### Directions for this task
An exact transcription of the listing, without its images, is what the answer must contain.

-- Opening Marker --

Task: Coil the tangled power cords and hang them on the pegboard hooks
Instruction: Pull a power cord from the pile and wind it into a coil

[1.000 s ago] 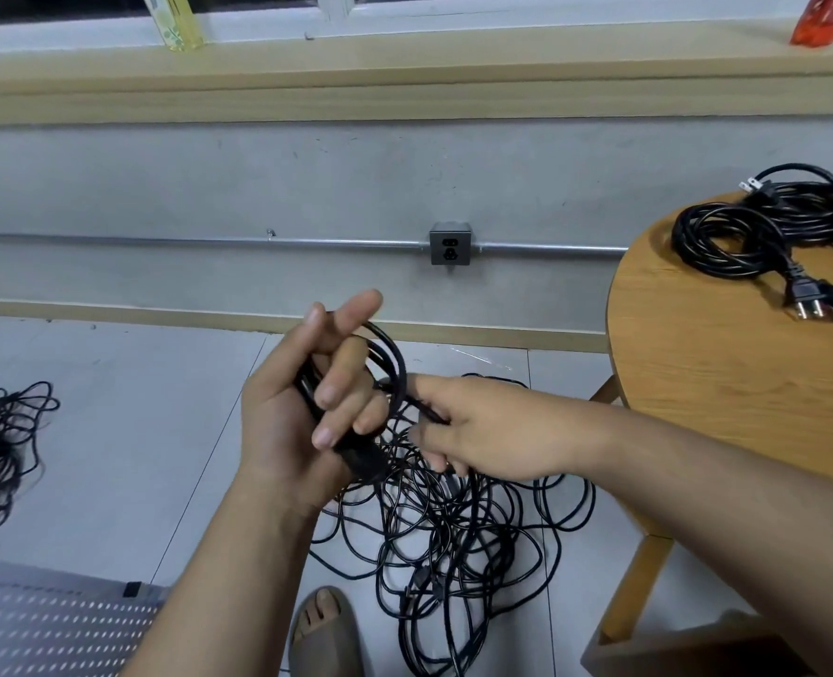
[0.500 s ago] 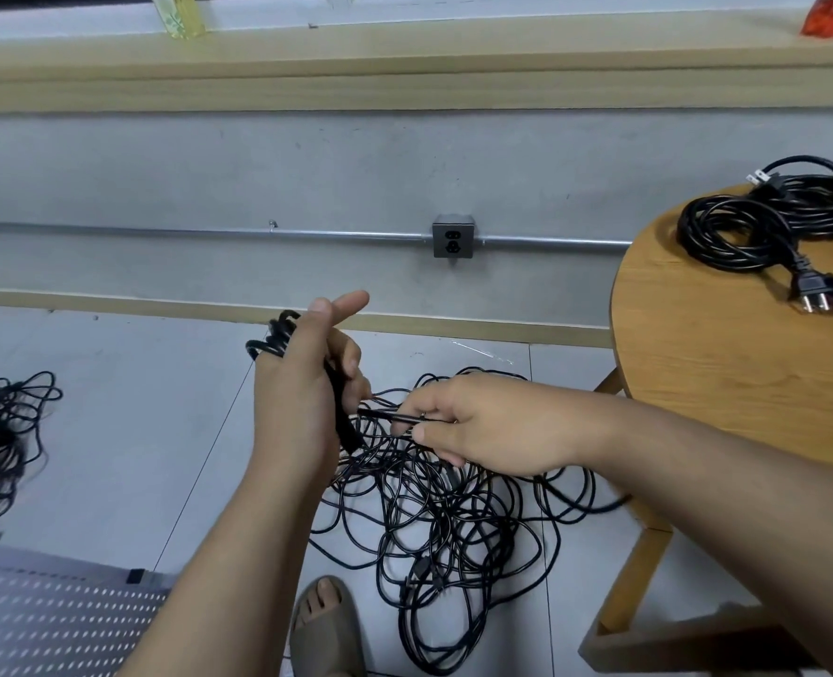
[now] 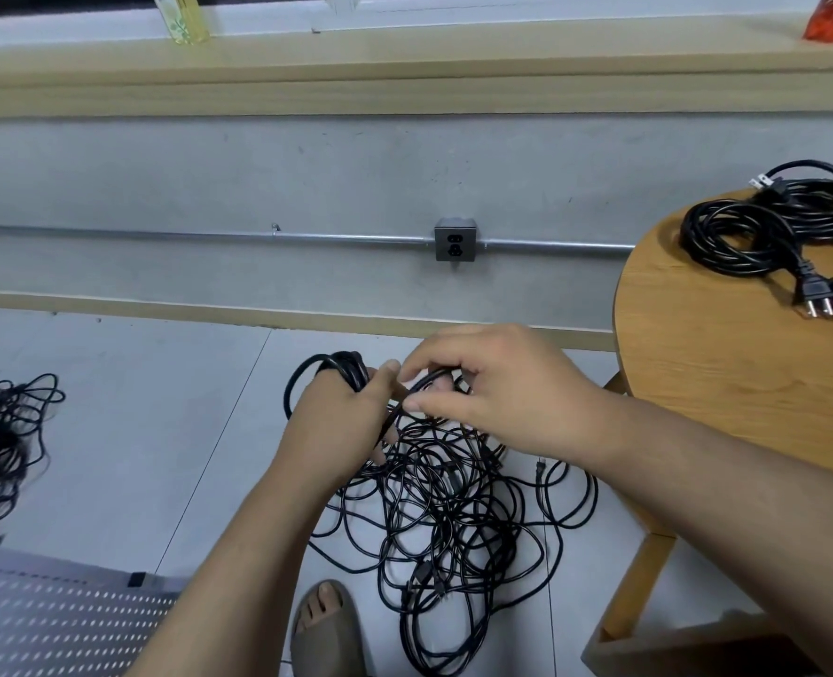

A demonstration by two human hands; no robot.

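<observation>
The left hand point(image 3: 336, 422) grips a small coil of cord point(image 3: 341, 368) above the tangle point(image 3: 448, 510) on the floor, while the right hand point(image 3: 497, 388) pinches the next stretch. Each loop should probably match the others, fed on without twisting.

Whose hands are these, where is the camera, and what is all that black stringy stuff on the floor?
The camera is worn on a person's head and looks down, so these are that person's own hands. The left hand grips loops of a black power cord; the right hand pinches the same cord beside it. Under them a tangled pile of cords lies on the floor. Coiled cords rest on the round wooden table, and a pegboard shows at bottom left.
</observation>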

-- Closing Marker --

### Written answer
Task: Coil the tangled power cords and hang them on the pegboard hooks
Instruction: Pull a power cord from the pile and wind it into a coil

[1.000 s ago] 
[0.500 s ago] 
[now] 

A demonstration by two human hands; no robot.

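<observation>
The left hand point(image 3: 336, 422) grips a small coil of cord point(image 3: 341, 368) above the tangle point(image 3: 448, 510) on the floor, while the right hand point(image 3: 497, 388) pinches the next stretch. Each loop should probably match the others, fed on without twisting.

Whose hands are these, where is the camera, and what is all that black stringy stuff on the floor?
The camera is worn on a person's head and looks down, so these are that person's own hands. The left hand grips loops of a black power cord; the right hand pinches the same cord beside it. Under them a tangled pile of cords lies on the floor. Coiled cords rest on the round wooden table, and a pegboard shows at bottom left.
</observation>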

The answer has been given, and the exercise is complete.